Jewels Wingfield:And I just kept broadening it out until the end. I just lay on my back on the floor and I was just having this profound experience of unconditional loving acceptance. And then I cry because I thought I'm never going to get this from a human. I'm never going to get this from a human, maybe a bit, maybe to a degree, but not where I feel so safe and so open. And that's really what took me on the journey of animism and and really leaning into nature as the, as the one thing that I can always lean into when humans don't feel accessible to me or I don't safe enough to be able to open to humans and, interestingly so, you've created a project in nature where people come, so actually you invite them into your world yes, yes, exactly to open the possibility.
Jewels Wingfield:Have you considered that nature might have something to offer?
Malcolm Stern:yes, that's lovely. So we're coming towards the end of our podcast. The question I'm always asking people when we're when we're doing this is what's the particular dragon you've had to slay in order to become who you are? What's the hurdle you've had to overcome?
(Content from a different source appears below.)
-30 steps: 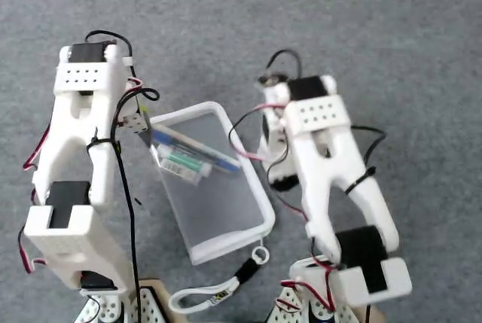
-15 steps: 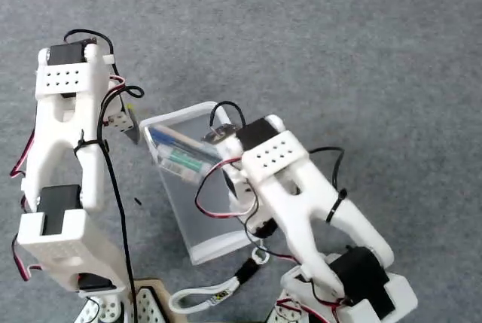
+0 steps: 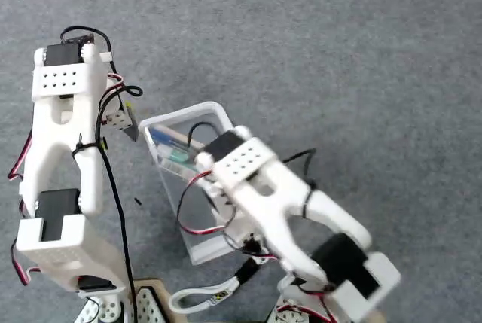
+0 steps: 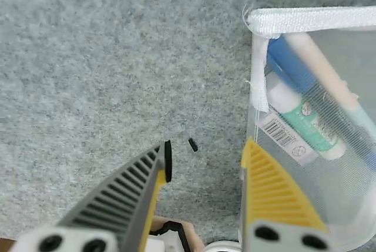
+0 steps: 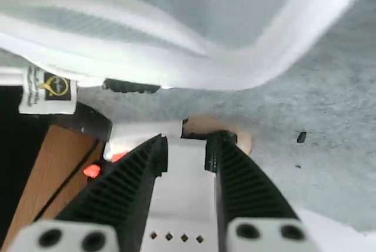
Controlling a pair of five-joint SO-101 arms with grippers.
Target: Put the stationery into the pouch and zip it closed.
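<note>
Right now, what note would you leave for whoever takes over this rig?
Left gripper: open, empty, beside a corner of the mesh pouch.
Right gripper: narrowly open, empty, by the pouch's edge nearest the arm bases.
Done: the stationery lies inside the pouch.
Left: zip it closed. I cannot tell how far the zip is drawn.

You have bright, even light from above; only faint, soft shadows fall on the grey felt tabletop point(image 3: 376, 74).
</note>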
What have you, what do you have to take on in order to to be jewels now?
Jewels Wingfield:I, I've had to take off my armor.
Jewels Wingfield:You know, I really would say it like that because because of the imprint I had from my younger years, there was a lot of violence, a lot.
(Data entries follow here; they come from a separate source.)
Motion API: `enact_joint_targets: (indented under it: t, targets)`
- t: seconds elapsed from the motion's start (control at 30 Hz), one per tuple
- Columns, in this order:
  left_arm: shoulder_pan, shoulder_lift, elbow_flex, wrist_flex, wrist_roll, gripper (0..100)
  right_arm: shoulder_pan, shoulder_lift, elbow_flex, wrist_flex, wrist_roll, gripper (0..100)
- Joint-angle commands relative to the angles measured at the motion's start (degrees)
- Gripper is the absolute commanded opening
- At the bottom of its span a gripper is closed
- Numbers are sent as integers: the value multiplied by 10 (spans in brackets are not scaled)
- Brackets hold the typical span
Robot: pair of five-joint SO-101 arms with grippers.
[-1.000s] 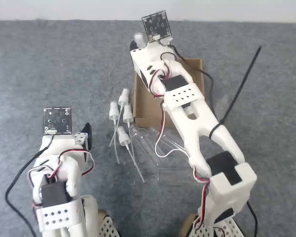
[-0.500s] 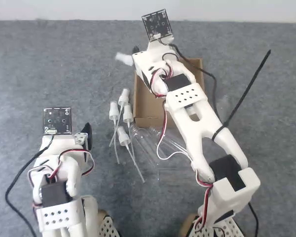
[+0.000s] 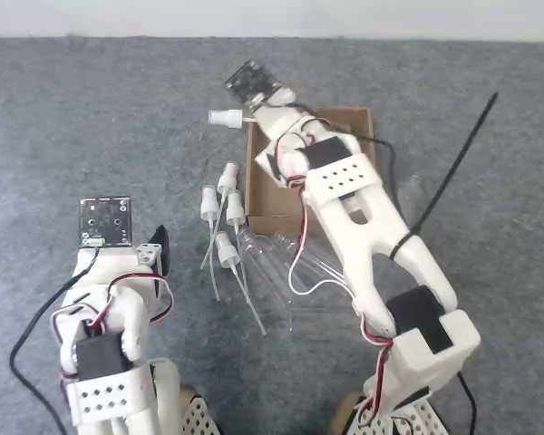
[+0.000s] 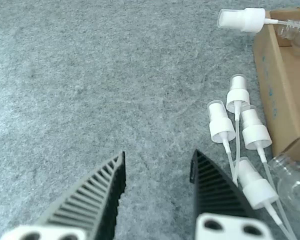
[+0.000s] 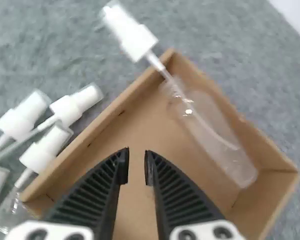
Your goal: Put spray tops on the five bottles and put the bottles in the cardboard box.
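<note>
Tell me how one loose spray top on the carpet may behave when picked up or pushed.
Probably light: the spray top is a small plastic cap. Its thin tube looks bendy, so it may swing. Lying on its round side, it could roll if pushed.

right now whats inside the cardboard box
One clear bottle lies inside the cardboard box, its spray top poking out over the rim, not seated. The right gripper covers part of the floor, so anything there is hidden.

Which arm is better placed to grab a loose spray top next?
Likely left: the left gripper, open, is beside the spray tops; the right gripper hangs over the cardboard box.
</note>
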Motion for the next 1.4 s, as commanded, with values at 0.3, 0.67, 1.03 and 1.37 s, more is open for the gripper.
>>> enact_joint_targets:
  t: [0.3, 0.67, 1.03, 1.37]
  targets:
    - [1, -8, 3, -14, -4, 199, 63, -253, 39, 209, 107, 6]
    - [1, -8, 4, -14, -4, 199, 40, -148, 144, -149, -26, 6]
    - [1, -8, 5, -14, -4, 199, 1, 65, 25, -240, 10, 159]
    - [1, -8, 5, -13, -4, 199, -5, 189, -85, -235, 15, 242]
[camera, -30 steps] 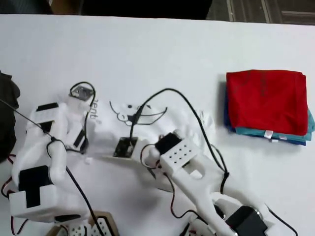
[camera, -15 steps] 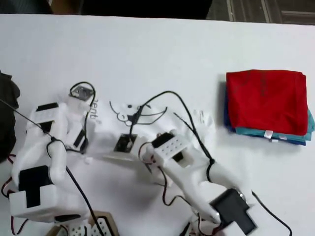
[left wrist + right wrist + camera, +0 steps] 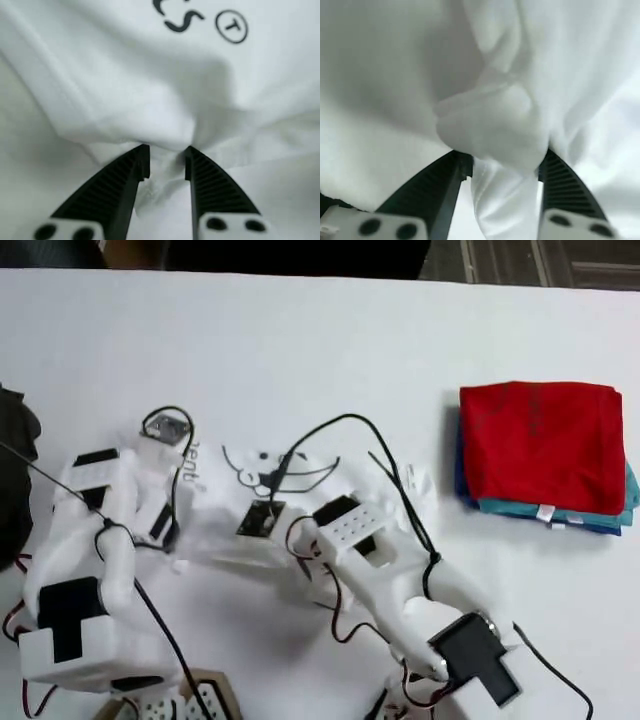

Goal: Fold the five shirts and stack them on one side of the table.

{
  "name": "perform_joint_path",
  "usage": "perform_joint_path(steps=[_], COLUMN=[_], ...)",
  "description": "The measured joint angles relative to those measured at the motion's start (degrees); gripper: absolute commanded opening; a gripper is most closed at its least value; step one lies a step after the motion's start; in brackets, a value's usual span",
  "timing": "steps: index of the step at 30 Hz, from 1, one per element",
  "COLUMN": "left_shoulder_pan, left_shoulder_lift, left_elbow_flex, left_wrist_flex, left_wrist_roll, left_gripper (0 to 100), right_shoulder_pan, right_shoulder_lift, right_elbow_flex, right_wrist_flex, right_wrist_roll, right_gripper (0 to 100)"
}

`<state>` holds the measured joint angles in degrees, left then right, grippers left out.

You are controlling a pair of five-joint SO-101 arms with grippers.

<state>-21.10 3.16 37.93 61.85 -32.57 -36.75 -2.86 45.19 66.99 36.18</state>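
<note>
Pinching a thin ridge of the white shirt (image 3: pixel 150 90), the left hand (image 3: pixel 166 162) has its two black ribbed fingers (image 3: pixel 125 185) drawn close together, with a creased fold of cloth caught between the tips. The black print, a curled letter and a ringed one, lies just beyond those tips. The right hand (image 3: pixel 505 165) grips a thicker, rounded bunch of the same shirt. Its fingers (image 3: pixel 440 185) stand wider apart around the wad, and a loose flap hangs down between them. The cloth is soft, matte and rumpled, gathering into ridges that run toward each hand. In the high view the shirt lies spread on the white table (image 3: pixel 300 340) between the two hands, its long axis running from one to the other, with the printed front facing up. Well apart from the right hand, on the side away from the left hand, sits the stack of folded shirts (image 3: pixel 540 445). It is a flat, roughly square pile with a red shirt (image 3: pixel 535 430) on top and teal (image 3: pixel 520 506) and blue (image 3: pixel 463 475) edges showing beneath.
</note>
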Motion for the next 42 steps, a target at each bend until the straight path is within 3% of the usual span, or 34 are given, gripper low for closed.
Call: perform_joint_path(steps=[2,8,12,22,28,34,42], left_shoulder_pan=[0.0,0.0,0.0,0.0,0.0,0.0,0.0], left_shoulder_lift=[0.0,0.0,0.0,0.0,0.0,0.0,0.0], left_elbow_flex=[0.0,0.0,0.0,0.0,0.0,0.0,0.0], left_wrist_flex=[0.0,0.0,0.0,0.0,0.0,0.0,0.0], left_wrist_roll=[0.0,0.0,0.0,0.0,0.0,0.0,0.0], left_gripper=[14,14,14,14,14,14,14], right_shoulder_pan=[0.2,2.8,4.5,11.8,12.7,13.3,20.0], right_shoulder_lift=[0.4,1.3,2.2,7.6,23.2,36.7,46.0], right_elbow_flex=[-0.5,-1.7,-6.3,-31.1,-47.2,-67.5,-88.1], right_wrist_flex=[-0.1,-1.8,2.5,14.9,19.7,26.5,29.3], right_wrist_roll=[0.0,0.2,2.4,9.1,9.4,9.4,9.4], right_gripper=[0.9,2.2,2.0,2.1,5.3,15.8,18.0])
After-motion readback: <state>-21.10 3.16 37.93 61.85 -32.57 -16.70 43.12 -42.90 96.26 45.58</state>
Jewels Wingfield:It was a lot of violence, a lot of attack, a lot of, you know, just all of that kind of stuff the way I I mean my father, was very powerful destructive man, and so was my brother, and I saw them destroy people around them, like literally, my mom ended up trying to commit suicide many times, ended up in a psychiatric unit, same with my brother, all of that, and I saw people around them just crumble and I can remember, even at like age six, going you're not having me, you are not going to take my soul, you're not going to do to me what you've done to them. But in order to do that, I had to put on this armor so that they couldn't get in. But of course, what happened is I was just permanently in the armor rather than oh well, I'll take it off this evening because I'm with someone and then I'll put it back on if I need to. It was just glued on and the feeling of taking off that armor was well, if I do, they will annihilate me.
Jewels Wingfield:I will be destroyed, I will end up in a in a psychiatric unit and I will end up dead, literally. That you know me. I will be destroyed, I will end up in a psychiatric unit and I will end up dead, literally. And then I could tap into past life stuff around that as well, repeated patterns of all of that and, honestly, honestly, taking off that armor and being vulnerable, being in my feminine, being soft, being willing to be vulnerable, has been the biggest thing that has changed me and I've seen directly how that's deepened my friendships, my connections, my work.
Malcolm Stern:It's just rippled into everything well, if you've um I mean, I often talk about um armor in groups that actually we've learned how to put on our armor because we've had to at a very young age in order to survive, and that certainly sounds like what you had to do in order to survive, um, but but then we've we've lost the capacity to take it off. Now it's not about throwing it away and being totally disarmored. It's about choosing where you can be, and, of course, you're wearing armor. Intimate relationships are pretty crap, aren't they? Yeah?
Jewels Wingfield:yeah, yeah, it's like come with your hacksaw and try and get exactly not letting you in mate yeah, yeah, so that I think, and and also you know, understanding my autism, that has changed so much in me. Those two things I would say are the most profound. Well, and three, the nature, those, yeah those are good.
Malcolm Stern:That's a good template. Thank you so much, Jules, for being with us today.
Jewels Wingfield:It's lovely to see you again after so many years.
Malcolm Stern:Exactly yes, A long time.